» **Instructions to follow**:
Print the data below exactly, but only the lines from the one containing "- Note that" down to the one containing "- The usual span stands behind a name", inclusive.

» **Data shown**:
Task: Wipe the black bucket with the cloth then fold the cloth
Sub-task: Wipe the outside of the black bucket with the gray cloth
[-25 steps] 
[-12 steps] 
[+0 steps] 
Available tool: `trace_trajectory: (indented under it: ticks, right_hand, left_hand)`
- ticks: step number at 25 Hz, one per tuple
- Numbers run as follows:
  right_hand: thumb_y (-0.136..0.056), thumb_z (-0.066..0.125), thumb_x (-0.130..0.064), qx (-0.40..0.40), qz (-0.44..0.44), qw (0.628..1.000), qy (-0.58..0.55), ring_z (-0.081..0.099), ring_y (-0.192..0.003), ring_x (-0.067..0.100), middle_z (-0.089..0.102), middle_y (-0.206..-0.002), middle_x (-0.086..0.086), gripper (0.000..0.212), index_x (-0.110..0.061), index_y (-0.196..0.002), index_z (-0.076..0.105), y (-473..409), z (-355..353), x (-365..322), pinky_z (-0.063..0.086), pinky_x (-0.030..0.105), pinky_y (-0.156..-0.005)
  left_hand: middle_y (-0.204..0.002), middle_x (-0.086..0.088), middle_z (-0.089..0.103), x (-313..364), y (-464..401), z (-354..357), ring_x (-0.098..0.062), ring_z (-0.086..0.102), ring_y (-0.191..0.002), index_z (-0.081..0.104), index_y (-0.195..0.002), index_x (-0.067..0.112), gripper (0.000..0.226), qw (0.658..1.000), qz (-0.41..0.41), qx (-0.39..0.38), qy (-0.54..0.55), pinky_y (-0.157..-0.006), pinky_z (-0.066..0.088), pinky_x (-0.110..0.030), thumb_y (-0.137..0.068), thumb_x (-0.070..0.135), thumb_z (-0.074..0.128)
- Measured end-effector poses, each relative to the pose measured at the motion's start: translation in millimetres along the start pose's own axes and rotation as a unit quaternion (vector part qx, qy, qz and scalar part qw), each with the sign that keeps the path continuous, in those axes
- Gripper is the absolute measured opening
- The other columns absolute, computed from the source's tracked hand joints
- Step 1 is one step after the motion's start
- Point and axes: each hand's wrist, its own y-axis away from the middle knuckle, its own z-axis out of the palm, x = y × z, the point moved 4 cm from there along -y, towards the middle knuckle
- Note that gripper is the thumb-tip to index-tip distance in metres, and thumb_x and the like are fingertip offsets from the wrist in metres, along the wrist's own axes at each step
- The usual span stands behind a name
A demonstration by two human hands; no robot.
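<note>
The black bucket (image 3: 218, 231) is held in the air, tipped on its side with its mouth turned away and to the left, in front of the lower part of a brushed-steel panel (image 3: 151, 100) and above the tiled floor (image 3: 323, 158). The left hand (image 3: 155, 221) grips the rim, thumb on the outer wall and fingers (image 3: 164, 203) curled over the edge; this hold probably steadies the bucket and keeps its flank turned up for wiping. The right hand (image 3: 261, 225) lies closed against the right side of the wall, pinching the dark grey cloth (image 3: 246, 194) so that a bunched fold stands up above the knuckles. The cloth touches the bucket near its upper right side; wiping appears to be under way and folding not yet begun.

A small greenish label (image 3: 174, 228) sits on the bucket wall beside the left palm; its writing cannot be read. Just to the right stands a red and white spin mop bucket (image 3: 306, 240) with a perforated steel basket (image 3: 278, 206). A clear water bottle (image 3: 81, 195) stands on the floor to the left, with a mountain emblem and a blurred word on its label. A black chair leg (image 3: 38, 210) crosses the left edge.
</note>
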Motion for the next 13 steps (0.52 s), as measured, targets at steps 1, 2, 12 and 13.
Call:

» **Result of this task**:
- Note that gripper is the thumb-tip to index-tip distance in metres, and thumb_x and the like are fingertip offsets from the wrist in metres, along the wrist's own axes at each step
- The usual span stands behind a name

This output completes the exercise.